Em outro giro, não se pode deixar de mencionar que a Lei 12.403/11 não previu expressamente no art. 310, do Código de Processo Penal, um prazo dentro do qual o magistrado deve realizar a análise sobre a conversão da prisão em flagrante em preventiva, ou concessão de liberdade provisória.

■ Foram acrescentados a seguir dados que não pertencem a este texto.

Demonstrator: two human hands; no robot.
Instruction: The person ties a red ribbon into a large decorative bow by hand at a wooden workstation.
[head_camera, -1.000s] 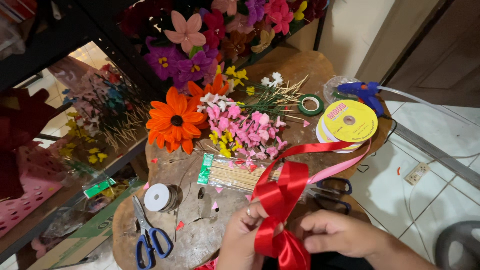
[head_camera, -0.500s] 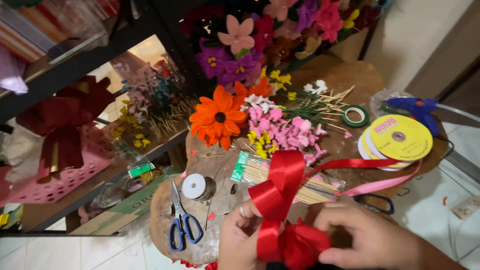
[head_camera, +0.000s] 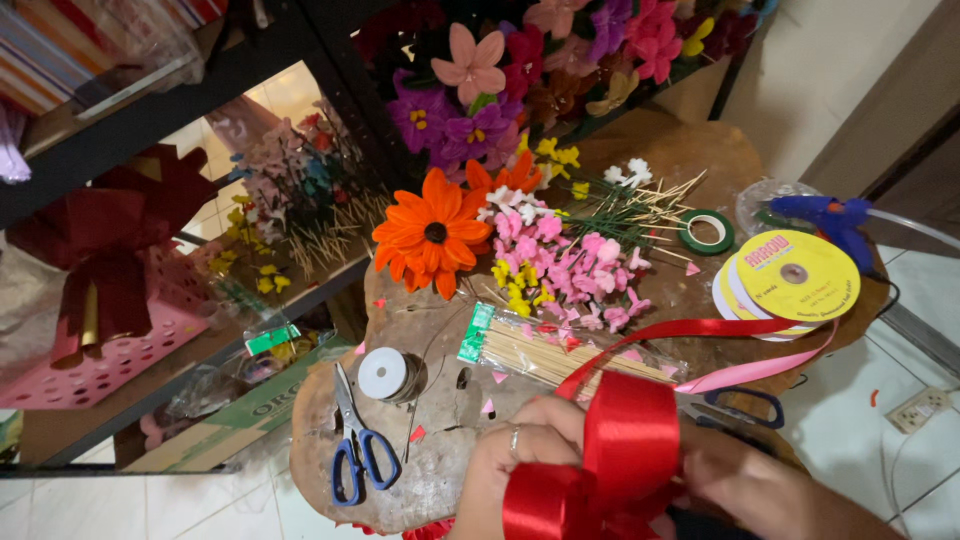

Não obstante tal silêncio legislativo, ao que parece, o prazo a ser observado pelo magistrado é aquele constante no art. 322, parágrafo único, do Código de Processo Penal, o qual, determina que o prazo para o juiz conceder fiança, nos casos em que a Autoridade Policial não a arbitrou, é de 48 (quarenta e oito) horas.

Assim:

[...] Conclui-se que a autoridade policial dispõe de 24 (vinte e quatro) horas para remeter o auto de prisão em flagrante ao Juízo competente, ao passo que este terá 48 (quarenta e oito) horas para se pronunciar quanto à convalidação judicial da prisão em flagrante. Enfim, a partir do momento da captura do agente, o prazo global será de 72 (setenta e duas) horas, findo o qual a prisão em flagrante já deve ter sido relaxada, convertida em preventiva, ou ao acusado deve ter sido concedida liberdade provisória.208

Ou seja, parece que na atual sistemática processual penal, o indivíduo somente poderá perdurar preso em flagrante por, no máximo, 72 (setenta e duas) horas, eis que ao término desse prazo deverá ser adotada pelo magistrado uma das providências elencadas no já referido art. 310 do Código de Processo Penal.